Task item: Which lines of the records below contain the word "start"? Report each of them in full.

Data records:

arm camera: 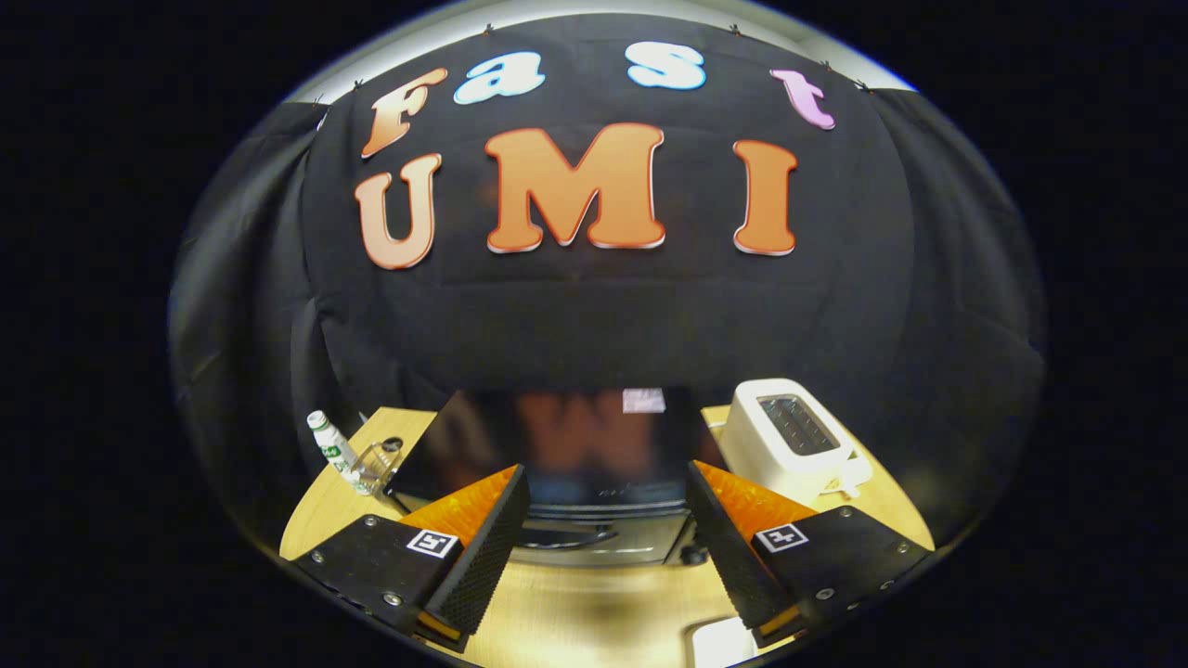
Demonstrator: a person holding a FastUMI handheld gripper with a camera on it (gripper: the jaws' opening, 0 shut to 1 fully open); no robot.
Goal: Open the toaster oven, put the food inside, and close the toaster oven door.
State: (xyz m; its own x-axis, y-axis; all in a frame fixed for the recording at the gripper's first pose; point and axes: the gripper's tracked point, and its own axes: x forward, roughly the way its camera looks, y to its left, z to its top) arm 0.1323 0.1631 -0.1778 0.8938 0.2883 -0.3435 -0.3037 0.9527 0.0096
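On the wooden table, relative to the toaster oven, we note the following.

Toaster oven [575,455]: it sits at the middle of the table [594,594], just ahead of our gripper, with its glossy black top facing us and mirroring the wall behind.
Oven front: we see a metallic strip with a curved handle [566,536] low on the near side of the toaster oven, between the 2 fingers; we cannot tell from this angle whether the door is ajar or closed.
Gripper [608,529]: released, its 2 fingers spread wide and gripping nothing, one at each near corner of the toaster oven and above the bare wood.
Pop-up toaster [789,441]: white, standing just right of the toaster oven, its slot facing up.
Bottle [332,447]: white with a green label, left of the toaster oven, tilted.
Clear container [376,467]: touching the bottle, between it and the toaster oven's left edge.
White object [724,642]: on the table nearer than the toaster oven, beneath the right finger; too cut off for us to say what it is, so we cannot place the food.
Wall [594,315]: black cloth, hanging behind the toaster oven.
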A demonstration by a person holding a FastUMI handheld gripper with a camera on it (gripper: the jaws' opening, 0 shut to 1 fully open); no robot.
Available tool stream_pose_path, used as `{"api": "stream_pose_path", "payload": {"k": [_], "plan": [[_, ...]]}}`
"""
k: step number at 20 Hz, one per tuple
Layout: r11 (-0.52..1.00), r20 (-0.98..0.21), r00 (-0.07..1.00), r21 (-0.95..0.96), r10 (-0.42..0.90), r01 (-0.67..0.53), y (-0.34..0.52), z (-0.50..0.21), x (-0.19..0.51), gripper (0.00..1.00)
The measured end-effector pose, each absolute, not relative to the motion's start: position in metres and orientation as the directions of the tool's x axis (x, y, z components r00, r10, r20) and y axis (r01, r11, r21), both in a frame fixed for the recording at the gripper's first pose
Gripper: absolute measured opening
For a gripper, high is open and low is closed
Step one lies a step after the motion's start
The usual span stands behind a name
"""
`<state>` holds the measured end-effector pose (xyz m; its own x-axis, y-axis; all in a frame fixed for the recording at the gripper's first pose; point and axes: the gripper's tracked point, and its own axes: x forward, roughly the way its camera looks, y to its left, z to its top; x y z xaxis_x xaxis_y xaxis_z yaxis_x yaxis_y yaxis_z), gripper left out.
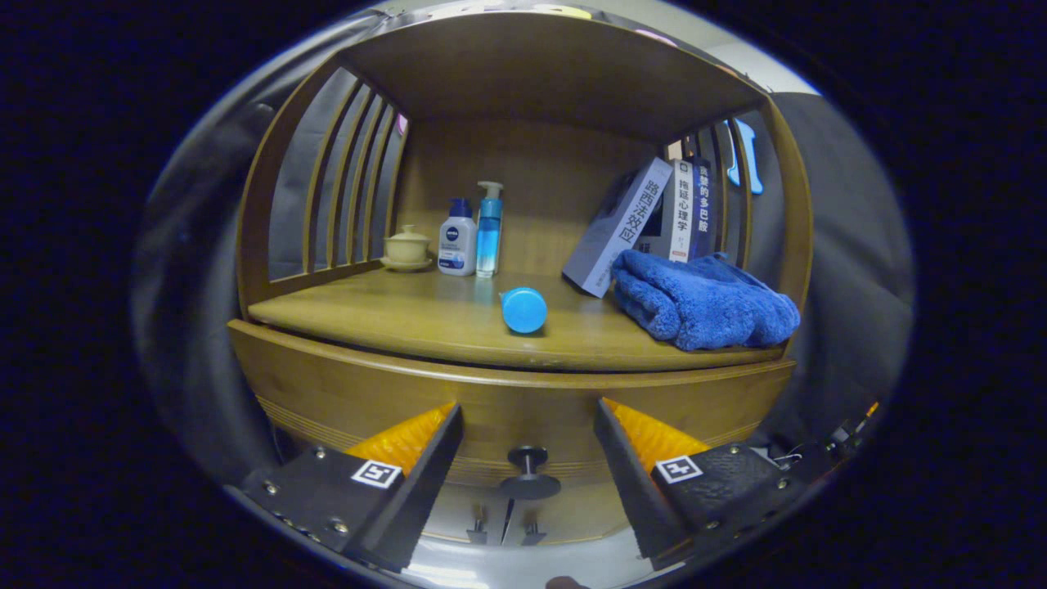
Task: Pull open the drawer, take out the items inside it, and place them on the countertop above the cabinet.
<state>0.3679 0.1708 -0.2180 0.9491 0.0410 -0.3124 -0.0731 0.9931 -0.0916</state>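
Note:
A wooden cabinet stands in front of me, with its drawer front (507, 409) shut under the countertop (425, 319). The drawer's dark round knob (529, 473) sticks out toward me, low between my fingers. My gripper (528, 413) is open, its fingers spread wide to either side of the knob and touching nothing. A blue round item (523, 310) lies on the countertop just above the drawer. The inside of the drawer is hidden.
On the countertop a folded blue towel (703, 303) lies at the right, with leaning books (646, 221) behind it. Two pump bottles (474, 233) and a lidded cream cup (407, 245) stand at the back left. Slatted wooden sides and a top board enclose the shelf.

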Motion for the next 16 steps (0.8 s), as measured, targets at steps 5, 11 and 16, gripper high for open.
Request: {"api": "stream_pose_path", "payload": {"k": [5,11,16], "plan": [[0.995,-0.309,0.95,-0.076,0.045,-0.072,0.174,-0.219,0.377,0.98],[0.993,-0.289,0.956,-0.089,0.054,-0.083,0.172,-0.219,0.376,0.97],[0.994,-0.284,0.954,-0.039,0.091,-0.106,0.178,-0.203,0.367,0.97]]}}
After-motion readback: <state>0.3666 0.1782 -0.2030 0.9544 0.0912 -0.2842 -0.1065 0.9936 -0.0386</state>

Completed task:
The measured end-effector pose, each absolute, not relative to the motion's start: position in metres and orientation as the directions of the tool's x axis (x, y, z components r00, r10, r20) and y axis (r01, r11, r21), both in a frame fixed for the recording at the gripper's first pose
Step one lies a step after the motion's start

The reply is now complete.